Wir schaffen das, Update

Am 4. September 2015 wurde für 1,5 Millionen Unregistrierte die Grenze geöffnet. Robin Alexander führt als neutraler Beobachter die Hilflosigkeit der Regierung vor Augen. Zitat: „Aus der Ausnahme der Grenzöffnung wird ein monatelanger Ausnahmezustand, weil keiner die politische Kraft aufbringt, die Ausnahme wie geplant zu beenden.“ (S. 26). Am 31.8. auf der Sommerkonferenz sagt Angela Merkel „Wir schaffen das“, so wie sie schon einmal die Finanzkrise mit „Wir werden es schaffen“ analysiert hatte. Zehn Tage nach der Grenzöffnung folgt noch die Beschwörung „Ich sage wieder und wieder, wir können das schaffen und wir schaffen das“. Das abgebildete Buch schildert faktenreich eine unglaubliche Vogel Strauß-Politik „aus dem Inneren der Macht“. Die Abbildung zeigt auch, man muss es nicht notwendigerweise kaufen, die öffentliche Bücherei hat es.

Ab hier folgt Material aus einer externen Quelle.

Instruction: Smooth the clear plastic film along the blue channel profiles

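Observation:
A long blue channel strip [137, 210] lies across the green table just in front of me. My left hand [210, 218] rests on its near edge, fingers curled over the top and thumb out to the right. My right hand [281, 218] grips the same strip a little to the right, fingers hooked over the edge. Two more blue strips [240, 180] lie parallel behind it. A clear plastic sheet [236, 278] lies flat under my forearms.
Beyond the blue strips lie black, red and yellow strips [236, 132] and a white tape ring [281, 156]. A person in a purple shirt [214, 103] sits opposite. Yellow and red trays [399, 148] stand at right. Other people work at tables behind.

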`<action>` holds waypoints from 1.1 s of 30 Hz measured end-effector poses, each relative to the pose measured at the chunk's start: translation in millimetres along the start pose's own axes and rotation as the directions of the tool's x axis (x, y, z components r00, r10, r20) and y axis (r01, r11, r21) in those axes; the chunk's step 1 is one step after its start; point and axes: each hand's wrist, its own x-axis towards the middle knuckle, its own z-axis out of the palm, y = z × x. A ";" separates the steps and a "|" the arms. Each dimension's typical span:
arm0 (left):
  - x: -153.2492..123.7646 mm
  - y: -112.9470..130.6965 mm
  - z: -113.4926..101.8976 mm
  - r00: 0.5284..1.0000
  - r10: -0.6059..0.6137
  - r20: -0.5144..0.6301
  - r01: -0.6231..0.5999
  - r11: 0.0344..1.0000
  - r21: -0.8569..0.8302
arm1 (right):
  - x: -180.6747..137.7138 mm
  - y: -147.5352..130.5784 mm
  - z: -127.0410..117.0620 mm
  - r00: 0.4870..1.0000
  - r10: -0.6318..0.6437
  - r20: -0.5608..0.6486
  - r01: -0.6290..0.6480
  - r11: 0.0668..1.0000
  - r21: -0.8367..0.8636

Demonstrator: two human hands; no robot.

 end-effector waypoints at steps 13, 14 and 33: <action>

„Wir schaffen es“ war eigentlich am 31.8. an die Behörden gerichtet und meinte die Zaunhöhe von Unterkünften, den Brandschutz und die Wärmedämmung neuer Heime. Merkel: „Deutsche Gründlichkeit ist super, aber es wird jetzt deutsche Flexibilität gebraucht.“ (S.73).
„Wir schaffen es“ ist eine Floskel, denn wie hier immer wiederholt, es bleibt einem doch gar nichts anderes übrig.
Wir schaffen es a) Gemeinsam und nicht gegeneinander. b) Mit einer Regierung, die gemeinsam mit den Volksvertretern sich ums Land kümmert und nicht wie im Buch und zur Zeit Hilflosigkeit im Schlingerkurs vorführt. c) Also mit einer Minderheitsregierung unter Beteiligung aller im Bundestag.